Many would suggest therapy, talk to psychiatrists or psychologists, but in the pressure cooker world of public hospitals, will they get the right treatment, the right therapist even? Will they just be loaded with drugs that take weeks to kick in, then turn them into zombies, and which would then take weeks to withdraw from?
Can we really tell the couple that meditation, exercise, focusing on the “now” will work?
Another case is of an old friend, a pensioner, also mid-70s, and he’s going blind; he has a jobless son who lost his lecturing position due to the Covid-19-triggered lockdowns. How do we maintain equanimity for poor souls such as these?
We need community clinics to be strategically placed, well-staffed and ready to address these growing mental illness trends – not with medication (unless there is no other way) but with easily available counselling sessions, supported by strong community service sensitive to the people’s actual needs on the grounds, and that does not attach any stigma to mental stress or indicate it is a sign of weakness.

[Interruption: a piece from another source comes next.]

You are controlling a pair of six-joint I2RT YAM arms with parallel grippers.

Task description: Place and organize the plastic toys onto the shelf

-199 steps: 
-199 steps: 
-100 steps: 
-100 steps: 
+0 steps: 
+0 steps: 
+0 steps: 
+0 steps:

It’s tough, and there is no end in sight as far as I can see.
TYS
Petaling Jaya
Those suffering from problems can reach out to the Mental Health Psychosocial Support Service at 03-2935 9935 or 014-322 3392; Talian Kasih at 15999 or 019-261 5999 on WhatsApp; Jakim’s (Department of Islamic Development Malaysia) family, social and community care centre at 0111-959 8214 on WhatsApp; and Befrienders Kuala Lumpur at 03-7627 2929 or go to befrienders.org.my/centre-in-malaysia for a full list of numbers nationwide and operating hours or email sam@befrienders.org.my.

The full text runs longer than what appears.